▶ **EXERCISE DESCRIPTION**
What is the number of lines below that include the string "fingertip"? Provide that number alone.
DATA PROVIDED Start Marker
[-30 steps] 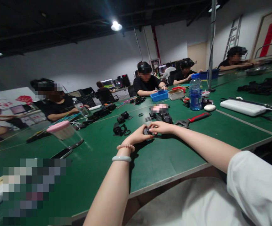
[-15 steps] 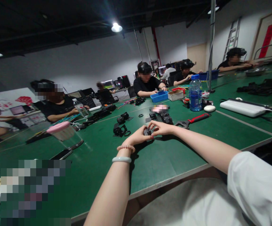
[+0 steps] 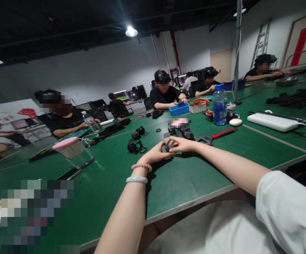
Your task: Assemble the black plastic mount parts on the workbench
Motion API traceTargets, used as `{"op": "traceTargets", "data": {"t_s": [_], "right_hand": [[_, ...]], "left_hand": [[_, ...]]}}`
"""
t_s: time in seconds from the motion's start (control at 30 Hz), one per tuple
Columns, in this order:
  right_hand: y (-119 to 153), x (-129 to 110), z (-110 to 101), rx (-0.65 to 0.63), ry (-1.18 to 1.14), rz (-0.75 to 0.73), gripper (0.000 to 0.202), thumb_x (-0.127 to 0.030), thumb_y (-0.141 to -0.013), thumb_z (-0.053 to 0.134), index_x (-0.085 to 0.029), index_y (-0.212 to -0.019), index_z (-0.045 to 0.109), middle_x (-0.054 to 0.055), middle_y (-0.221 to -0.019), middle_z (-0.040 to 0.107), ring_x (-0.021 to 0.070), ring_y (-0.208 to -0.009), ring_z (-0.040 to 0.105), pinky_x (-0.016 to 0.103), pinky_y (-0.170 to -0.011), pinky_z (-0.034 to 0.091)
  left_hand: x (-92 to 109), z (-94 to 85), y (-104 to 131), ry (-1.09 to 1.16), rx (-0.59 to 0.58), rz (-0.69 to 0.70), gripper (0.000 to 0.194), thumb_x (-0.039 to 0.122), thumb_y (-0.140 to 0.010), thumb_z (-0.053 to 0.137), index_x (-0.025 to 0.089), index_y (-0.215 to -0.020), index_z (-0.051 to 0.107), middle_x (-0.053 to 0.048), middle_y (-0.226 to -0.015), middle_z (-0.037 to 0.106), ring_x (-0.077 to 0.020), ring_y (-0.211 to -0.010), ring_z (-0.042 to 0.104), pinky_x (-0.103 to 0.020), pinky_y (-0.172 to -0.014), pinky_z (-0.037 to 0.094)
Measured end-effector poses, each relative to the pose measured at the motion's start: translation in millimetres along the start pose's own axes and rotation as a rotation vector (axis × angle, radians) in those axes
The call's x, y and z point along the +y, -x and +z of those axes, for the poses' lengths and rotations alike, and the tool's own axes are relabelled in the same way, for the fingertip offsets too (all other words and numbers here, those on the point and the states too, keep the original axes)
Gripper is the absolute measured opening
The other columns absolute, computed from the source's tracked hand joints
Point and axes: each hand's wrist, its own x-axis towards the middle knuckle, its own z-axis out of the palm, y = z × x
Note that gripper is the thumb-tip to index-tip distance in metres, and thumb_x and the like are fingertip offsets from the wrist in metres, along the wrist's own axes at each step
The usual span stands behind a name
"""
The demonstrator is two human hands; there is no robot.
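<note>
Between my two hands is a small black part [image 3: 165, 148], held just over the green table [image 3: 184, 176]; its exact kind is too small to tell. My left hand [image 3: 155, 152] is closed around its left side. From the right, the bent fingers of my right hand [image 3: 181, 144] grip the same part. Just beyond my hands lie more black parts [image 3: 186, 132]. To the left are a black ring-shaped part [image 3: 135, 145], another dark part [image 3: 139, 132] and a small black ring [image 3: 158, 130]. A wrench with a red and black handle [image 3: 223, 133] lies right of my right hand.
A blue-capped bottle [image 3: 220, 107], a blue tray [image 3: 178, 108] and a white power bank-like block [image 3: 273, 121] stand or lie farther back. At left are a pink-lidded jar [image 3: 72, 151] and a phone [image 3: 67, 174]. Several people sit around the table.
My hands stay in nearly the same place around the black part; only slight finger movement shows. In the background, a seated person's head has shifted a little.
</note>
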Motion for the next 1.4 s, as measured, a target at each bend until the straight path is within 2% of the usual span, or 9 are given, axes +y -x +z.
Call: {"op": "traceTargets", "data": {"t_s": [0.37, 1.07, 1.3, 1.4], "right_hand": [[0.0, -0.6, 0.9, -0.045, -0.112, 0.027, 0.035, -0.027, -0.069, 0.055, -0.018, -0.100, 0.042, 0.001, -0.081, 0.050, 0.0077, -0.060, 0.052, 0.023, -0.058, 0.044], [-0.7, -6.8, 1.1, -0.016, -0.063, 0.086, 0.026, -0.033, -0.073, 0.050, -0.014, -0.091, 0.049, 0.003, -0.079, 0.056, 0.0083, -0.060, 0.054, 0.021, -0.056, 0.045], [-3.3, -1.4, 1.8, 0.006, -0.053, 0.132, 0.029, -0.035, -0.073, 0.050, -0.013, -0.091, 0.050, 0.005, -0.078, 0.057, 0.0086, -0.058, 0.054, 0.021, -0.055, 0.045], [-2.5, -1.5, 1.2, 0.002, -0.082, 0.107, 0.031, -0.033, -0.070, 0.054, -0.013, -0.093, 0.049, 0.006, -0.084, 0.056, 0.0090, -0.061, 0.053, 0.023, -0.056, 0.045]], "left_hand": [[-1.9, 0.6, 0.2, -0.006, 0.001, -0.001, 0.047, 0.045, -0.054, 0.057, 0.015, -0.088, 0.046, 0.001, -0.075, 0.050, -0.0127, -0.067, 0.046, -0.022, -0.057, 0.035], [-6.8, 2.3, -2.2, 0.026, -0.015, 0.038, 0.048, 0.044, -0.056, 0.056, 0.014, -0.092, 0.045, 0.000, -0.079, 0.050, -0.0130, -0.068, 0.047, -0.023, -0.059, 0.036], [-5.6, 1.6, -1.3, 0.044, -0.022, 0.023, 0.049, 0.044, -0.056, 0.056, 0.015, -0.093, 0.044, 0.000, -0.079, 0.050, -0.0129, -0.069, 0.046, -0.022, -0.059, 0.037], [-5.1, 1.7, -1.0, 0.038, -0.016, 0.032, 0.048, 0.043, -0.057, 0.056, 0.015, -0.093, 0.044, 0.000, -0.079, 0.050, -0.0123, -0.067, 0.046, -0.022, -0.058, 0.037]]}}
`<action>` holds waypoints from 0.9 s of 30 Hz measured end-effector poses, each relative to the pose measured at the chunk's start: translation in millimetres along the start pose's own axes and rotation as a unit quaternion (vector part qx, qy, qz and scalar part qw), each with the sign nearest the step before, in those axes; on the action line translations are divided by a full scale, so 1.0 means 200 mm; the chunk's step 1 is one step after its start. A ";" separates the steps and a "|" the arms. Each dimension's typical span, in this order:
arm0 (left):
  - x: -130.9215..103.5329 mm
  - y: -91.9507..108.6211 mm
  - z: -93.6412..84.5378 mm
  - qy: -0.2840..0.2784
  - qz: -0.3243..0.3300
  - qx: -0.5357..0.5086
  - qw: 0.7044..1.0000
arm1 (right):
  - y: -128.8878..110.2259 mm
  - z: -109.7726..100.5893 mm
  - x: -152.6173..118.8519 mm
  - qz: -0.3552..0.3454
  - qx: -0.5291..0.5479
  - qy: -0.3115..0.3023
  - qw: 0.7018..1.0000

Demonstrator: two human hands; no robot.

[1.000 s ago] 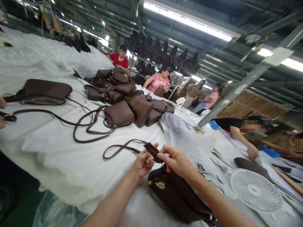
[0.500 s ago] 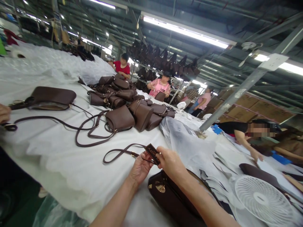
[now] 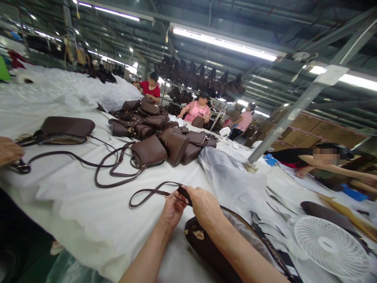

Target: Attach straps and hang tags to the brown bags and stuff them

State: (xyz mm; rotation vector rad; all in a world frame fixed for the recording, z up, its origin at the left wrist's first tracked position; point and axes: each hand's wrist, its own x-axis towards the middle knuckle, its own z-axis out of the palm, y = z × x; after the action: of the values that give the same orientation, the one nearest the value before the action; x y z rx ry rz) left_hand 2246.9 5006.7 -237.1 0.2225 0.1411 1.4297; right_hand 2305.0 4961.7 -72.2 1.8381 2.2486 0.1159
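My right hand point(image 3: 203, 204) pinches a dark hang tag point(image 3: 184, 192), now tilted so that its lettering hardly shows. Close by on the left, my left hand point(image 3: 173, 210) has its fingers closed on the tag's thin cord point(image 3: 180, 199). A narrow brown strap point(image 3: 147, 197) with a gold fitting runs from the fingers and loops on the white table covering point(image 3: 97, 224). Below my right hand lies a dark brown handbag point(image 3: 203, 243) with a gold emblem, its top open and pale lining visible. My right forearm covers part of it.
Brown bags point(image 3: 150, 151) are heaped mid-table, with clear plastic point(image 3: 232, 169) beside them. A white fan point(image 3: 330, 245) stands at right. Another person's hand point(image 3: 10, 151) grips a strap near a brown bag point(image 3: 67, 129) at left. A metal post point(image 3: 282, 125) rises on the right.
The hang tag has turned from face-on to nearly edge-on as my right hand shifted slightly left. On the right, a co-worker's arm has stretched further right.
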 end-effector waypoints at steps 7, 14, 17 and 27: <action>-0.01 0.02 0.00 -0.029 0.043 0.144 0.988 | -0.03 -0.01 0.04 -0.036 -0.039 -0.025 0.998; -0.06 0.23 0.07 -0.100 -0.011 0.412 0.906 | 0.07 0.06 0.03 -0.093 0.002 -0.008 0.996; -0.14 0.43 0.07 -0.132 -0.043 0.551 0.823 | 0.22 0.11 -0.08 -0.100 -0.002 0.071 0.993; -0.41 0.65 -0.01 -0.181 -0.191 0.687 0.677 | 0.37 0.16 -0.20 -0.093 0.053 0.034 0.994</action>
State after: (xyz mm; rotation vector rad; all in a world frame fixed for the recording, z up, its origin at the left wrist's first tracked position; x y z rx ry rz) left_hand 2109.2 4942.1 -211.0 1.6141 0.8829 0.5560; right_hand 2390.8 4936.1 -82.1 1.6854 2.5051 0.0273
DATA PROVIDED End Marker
▶ **SOLUTION FOR THIS PROBLEM**
2